Lorella Fatone^{1}, Marco Giacinti^{2}, Francesca Mariani^{3},
Maria Cristina Recchioni^{2}, Francesco Zirilli^{4}
We propose parallel algorithms (named Application 1 and Application 2) implemented in CUDA subroutines ready to run on Graphics Processing Units (GPUs) to price two kinds of financial derivatives, that is: continuous barrier options and realized variance options. The really satisfactory parallel performances of these subroutines are mainly due to two reasons: the mathematical treatment of the problems considered that leads to pricing formulae very well suited for GPU parallel computing and the flexibility of CUDA language that makes possible to implement parallel algorithms to exploit these formulae. The analysis of the parallel performance on a GPU of the CUDA implementation of these algorithms shows that the use of GPU computing can be of great benefit in financial applications. The use of parallel computing has gained importance in finance in the last decades due to the fact that the speed of the decision making process is a key success factor in the financial markets operations. The decision making process in the financial institutions (banks, insurance companies, hedge funds, ...) often involves the evaluation of a huge number of contracts of the same type varying the values assigned to some of the parameters that define the contracts and/or the models used to price them (such as, for example, strike price, maturity time, volatility, drift). This is a feature of the decision making process in the financial institutions very well suited for parallel and/or distributed computing. Moreover often the evaluation of an individual contract is done using Monte Carlo methods or reduces to the evaluation of an integral via numerical quadrature.

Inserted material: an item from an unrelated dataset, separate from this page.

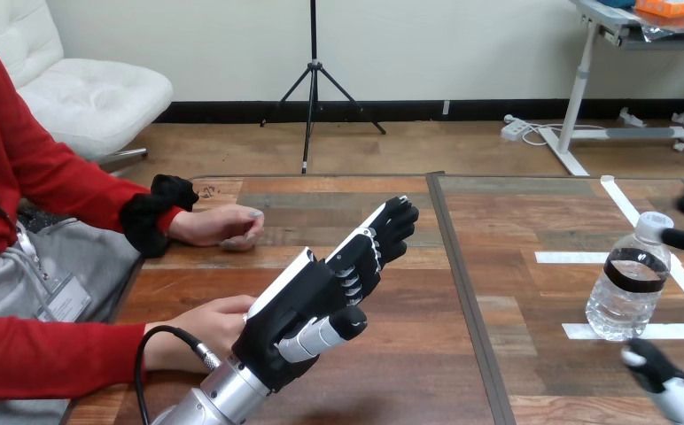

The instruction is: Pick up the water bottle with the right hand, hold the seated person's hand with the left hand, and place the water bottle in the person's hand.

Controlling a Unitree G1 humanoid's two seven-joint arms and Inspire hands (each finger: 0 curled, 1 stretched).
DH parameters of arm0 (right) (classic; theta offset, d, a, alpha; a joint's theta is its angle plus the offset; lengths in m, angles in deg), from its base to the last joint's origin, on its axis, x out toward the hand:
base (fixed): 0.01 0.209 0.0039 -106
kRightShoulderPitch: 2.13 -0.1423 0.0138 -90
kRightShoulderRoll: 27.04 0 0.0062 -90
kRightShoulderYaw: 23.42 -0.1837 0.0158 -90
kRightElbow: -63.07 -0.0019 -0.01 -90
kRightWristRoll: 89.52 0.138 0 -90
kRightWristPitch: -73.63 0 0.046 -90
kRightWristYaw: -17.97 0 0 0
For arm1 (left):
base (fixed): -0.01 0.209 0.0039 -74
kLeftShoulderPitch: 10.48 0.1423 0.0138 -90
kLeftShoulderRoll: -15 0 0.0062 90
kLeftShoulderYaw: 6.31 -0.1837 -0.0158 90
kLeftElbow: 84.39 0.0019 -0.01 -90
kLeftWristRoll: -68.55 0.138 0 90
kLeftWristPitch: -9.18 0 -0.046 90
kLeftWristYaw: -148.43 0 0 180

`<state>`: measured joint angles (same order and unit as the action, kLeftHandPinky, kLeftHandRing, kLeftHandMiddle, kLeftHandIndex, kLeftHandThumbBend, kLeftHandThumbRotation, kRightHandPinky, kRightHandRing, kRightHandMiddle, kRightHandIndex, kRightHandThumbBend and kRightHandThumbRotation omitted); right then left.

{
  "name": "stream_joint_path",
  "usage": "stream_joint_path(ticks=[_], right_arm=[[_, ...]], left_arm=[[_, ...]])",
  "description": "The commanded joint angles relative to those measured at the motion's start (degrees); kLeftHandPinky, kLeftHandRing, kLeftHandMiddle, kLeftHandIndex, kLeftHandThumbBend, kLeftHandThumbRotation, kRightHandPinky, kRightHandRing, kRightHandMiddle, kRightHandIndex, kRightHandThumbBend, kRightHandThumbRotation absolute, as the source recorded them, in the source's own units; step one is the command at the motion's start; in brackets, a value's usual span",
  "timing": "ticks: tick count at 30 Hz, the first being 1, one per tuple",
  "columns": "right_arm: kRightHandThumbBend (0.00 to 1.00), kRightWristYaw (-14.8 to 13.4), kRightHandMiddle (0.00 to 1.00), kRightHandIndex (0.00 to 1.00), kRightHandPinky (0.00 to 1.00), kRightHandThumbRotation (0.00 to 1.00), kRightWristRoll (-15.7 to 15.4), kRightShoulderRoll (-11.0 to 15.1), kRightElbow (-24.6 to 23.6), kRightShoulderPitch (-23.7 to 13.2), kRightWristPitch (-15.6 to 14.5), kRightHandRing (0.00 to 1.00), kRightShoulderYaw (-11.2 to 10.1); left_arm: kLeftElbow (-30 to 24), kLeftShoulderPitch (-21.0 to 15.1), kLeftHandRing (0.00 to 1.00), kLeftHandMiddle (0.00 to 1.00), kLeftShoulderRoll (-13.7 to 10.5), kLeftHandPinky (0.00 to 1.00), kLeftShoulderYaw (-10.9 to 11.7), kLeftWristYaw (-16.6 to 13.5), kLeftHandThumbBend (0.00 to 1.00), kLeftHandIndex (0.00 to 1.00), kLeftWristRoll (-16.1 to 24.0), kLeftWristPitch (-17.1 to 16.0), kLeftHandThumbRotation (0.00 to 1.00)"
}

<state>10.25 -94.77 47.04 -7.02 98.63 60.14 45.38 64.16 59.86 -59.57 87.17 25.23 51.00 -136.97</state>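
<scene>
The desk is a patchwork of wood-grain planks in warm brown, reddish brown and weathered grey, split by a dark grey strip. White tape marks straight lines on its right part. The water bottle is clear and colourless, with a white cap and a black band round its upper body. The left hand is black with white shells on its back and black-and-white fingers; its forearm is silver, with a black cable looping beside it. The right hand shows black with a little white.
</scene>
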Motion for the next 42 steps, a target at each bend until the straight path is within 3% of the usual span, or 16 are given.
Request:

These kinds of computation are also very well suited for parallel and /or distributed computing.
The work presented here is the CUDA implementation of two algorithms that exploit pricing formulae derived in [3] (Application 1, barrier options) and in [2] (Application 2, realized variance options). A more detailed version of the work summarized here is presented in [1].
A C++ implementation of numerical methods that evaluate the pricing formulae derived in [3], [2] is available as two subroutines of the QuantLib software library (http://quantlib.org/index.shtml) respectively in the websites:
http://quantlib.org/reference/class_quant_lib_1_1_perturbative_barrier_option_engine.html. .
and
http://quantlib.org/reference/class_quant_lib_1_1_integral_heston_variance_option_engine.html
where respectively the problem of pricing barrier options and realized variance options is considered. These C++ subroutines do not make use of parallel computing. A grid enabled version of these C++ subroutines and of some other QuantLib subroutines [5] based on the use of a middleware software product of Platform Computing Inc., Toronto, (http://www.platform.com/) known as Symphony DE application can be downloaded from the website:
http://www.ceri.uniroma1.it/ceri/zirilli/w5/.
A more detailed version of the work summarized here is presented in [1]. A general reference to the work of some of the authors and of their coauthors in mathematical finance is the website: http://www.econ.univpm.it/recchioni/finance/ .
In the numerical experiments discussed below the GPU used is the NVIDIA "GeForce GTX 285" having 30 multiprocessors for a total of 240 cores (each core is a GPU processing unit) and the CPU used is an Intel core 2 duo E8500 3.18 GHz. The GPU speed up factors presented are computed as the ratio T_{CPU}/T_{GPU,p} where p is the number of processing units (i.e. cores) of the GPU used, T_{GPU,p} is the (wall clock) execution time of the parallel algorithm on p processing units of the GPU and T_{CPU} is the (wall clock) execution time of the corresponding sequential algorithm on the CPU. The subroutines executed on the CPU are the QuantLib C++ subroutines mentioned above. The results presented are obtained using p=240, that is in the numerical experiments all the 240 cores of the GPU are used in the computation. Here we limit our attention to the parallel performance of the codes on the GPU, a more complete analysis that includes the study of the accuracy of the results obtained can be found in [1], [2], [3].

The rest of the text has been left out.